Investment in pooled investment funds, also known as collective investment schemes, raises some challenges for ethical investors. Pooled funds are used to provide access to specific asset classes, thematic investments or strategies that could not otherwise be accessed cost effectively or in the appropriate size without a heightened risk of liquidity becoming unbalanced. However, there can be a risk that owning stakes in such funds can indirectly expose portfolios to business activities and companies that would otherwise be excluded on ethical grounds. This is similar to owning shares in a large company with a small division involved in activities which would disqualify it from investment were it the main business.
On JACEI recommendation, we have published a policy on investment in pooled funds. The policy acknowledges the advantages of pooled funds when specialist expertise or geographical exposure is required. We will seek pooled funds with a similar ethical investment approach to our own where possible and we will engage with the fund managers. We will avoid pooled funds with significant exposure to companies in which we would avoid direct investment. The policy is available on our website.
Continuing the long running engagement that we have had with Heidelberg Cement regarding a quarry in the West Bank, the company has told us that the quarry is to be sold to a private party, and that production at the site has ceased.

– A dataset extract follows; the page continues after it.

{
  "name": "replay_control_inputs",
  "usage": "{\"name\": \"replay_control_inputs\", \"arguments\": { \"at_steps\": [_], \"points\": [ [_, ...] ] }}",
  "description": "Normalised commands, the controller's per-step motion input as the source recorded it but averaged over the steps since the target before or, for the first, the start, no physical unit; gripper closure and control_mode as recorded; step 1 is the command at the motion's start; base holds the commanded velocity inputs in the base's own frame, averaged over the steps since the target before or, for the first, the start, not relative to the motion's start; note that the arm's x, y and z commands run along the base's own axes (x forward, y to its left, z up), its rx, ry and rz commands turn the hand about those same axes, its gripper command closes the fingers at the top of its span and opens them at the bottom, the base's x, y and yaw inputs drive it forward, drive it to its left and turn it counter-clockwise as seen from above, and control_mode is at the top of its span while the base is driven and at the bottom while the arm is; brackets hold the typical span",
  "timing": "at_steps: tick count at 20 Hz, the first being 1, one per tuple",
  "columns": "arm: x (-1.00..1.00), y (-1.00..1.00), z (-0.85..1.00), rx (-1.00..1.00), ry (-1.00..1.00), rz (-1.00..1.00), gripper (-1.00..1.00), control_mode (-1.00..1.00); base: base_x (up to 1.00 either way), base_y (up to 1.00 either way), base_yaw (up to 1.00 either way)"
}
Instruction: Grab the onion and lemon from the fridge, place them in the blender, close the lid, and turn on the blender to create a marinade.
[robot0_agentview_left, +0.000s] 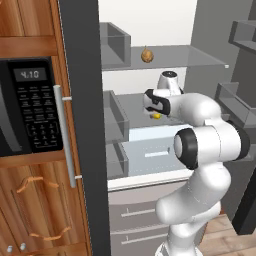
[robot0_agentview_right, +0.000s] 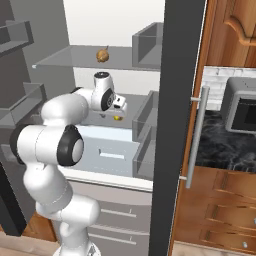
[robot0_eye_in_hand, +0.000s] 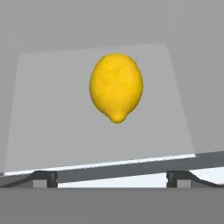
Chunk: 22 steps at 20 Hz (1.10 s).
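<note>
Hand view: lemon (robot0_eye_in_hand: 116, 86) on shelf | gripper (robot0_eye_in_hand: 111, 178) apart, tips barely visible

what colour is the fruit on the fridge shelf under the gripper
Bright yellow: the lemon, clearest in the hand view.

The lemon (robot0_eye_in_hand: 116, 86) has a bright, faintly dimpled skin with a soft sheen; the shelf (robot0_eye_in_hand: 52, 131) under it is smooth, matt grey. The fridge (robot0_agentview_left: 82, 100) door looks dark and matt — its handle (robot0_agentview_left: 64, 135) brushed silvery metal. Beside it, warm wood-grain cabinets (robot0_agentview_left: 35, 210) — and a glossy black microwave (robot0_agentview_left: 27, 107).
</note>
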Motion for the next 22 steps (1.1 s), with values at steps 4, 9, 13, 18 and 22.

We engaged with BT Group last year to encourage it to become Living Wage Accredited. We continued engagement through to February 2019, when it became clear that the company would not become accredited, which was disappointing. We will continue to monitor this situation, and will engage again in the future. The engagement was part of a larger effort, where we encouraged seven companies to become Living Wage accredited. We continue to work with ShareAction on this issue.
Our letter to the Chairman of Ted Baker, a clothing retailer, following allegations of inappropriate behaviour in the workplace, received some publicity. The CEO later voluntarily suspended himself from duties and in March the company announced that he had resigned.
In collaboration with FAIRR, we joined other investors engaging with Whitbread regarding antibiotic use in its supply chain. Although Whitbread has now sold its Costa Coffee division, it still owns other restaurants and food outlets. Questions were asked around the development of targets and a timeline for implementation to encourage suppliers to report the quantity and type of antibiotics used in different species of animal. There was also a detailed discussion around the audits that take place with regard to animal welfare. Whitbread was forthcoming on the subject and we look for progress during the year.
Our 2019 Stewardship Code Statement is now available. Our Statement continues to be rated Tier 1. In future the Code is expected to place more emphasis on environmental, social, and governance considerations.
In association with other Church Investors Group members we revised our voting template in time for the 2019 voting season. The standards we expect on remuneration and boardroom gender diversity remain high and we made some small adjustments this year. We extended the boardroom diversity requirement beyond the UK where possible and we added an element on tax transparency.
There were relatively few company meetings this quarter. Full voting reports are available and a summary is published online.